Every line of the listing below should be written out exactly, minus its pictures.
------------
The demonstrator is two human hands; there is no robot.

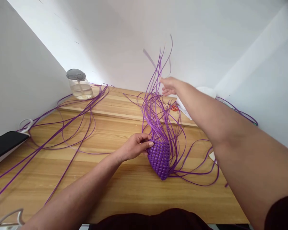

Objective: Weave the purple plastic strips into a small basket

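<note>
A weaving pass seems in hand: the woven purple pouch [159, 159] is pinned to the tabletop [110, 182], its rim pinched by the left hand [135, 147]. Above the pouch, the right hand [169, 86] is raised among the loose strips [156, 102] — whether it grips cannot be told. One strip should next be singled out and kept taut.

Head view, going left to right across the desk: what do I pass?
The black phone → lidded water jar → left hand → woven purple piece → white object by the right wall.
</note>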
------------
**Task output**
The demonstrator is two human hands; there is no robot.


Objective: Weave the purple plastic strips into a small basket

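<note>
A weaving pass seems in hand: the woven purple pouch [159, 159] is pinned to the tabletop [110, 182], its rim pinched by the left hand [135, 147]. Above the pouch, the right hand [169, 86] is raised among the loose strips [156, 102] — whether it grips cannot be told. One strip should next be singled out and kept taut.

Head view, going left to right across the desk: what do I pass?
The black phone → lidded water jar → left hand → woven purple piece → white object by the right wall.
</note>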

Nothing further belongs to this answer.